Han et al. (2023) provided a detailed review of the available electrochemical methods with their technological limitations. For example, direct electrolysis of H2S can provide an energy-efficient route, yet the passivation of the solid sulfur at the anode can be a challenge that ceases the electrolysis process. The authors summarized many approaches that worked around the passivation issue including: use of a surfactant, the injection of a toluene and basic sulfide solution mixture into a continuous stirred tank electrochemical reactor (CSTER) design of a continuous reactor.
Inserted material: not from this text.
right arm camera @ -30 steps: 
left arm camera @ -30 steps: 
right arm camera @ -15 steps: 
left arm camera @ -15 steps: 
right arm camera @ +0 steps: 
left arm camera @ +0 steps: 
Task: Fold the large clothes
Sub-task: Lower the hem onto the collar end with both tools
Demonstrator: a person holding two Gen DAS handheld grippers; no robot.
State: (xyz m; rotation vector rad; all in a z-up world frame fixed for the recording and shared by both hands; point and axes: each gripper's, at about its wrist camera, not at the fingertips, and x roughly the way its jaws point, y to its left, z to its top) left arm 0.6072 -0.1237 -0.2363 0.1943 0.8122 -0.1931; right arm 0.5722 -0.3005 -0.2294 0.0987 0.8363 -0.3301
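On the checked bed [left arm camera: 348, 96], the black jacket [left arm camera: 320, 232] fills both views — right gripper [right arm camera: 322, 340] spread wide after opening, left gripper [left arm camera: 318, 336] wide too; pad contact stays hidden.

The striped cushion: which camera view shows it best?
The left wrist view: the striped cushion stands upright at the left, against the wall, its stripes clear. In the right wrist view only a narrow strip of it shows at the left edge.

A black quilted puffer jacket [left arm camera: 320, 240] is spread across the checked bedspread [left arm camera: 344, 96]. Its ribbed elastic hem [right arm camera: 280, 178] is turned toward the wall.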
More recent work utilized the power of light at the ultraviolet region to excite chemical conversion of H2S into hydrogen. Several papers highlighted preliminary work in this area. The use of a high-power laser to produce hydrogen from H2S via photocatalysis reactions was reported (Khan et al. 2023). Although these are in the early stages of research, they present a promising technology in view of their ability to produce hydrogen at room temperature.
It is evident from literature that the most established technique for the generation of hydrogen is the use of natural gas. Such a route produces either gray or blue hydrogen, depending on the CO2 capture of the process. A typical Steam Methane Reforming (SMR) process can produce around 10 kg of CO2/kg of H2 generated (Incer-Valverde et al. 2023).
Hydrogen can be generated from many processes. Recent work showed the potential of producing hydrogen from methane via pyrolysis. The process generates hydrogen and carbon black as a byproduct (sold at around $1.5 to $2.5/kg) (Stusch 2022). This carbon intensity can be reduced by altering the SMR process. Gillick and Babaei (2024) reported a new concept, whereby the wellbore is converted into a reactor to produce hydrogen from natural gas.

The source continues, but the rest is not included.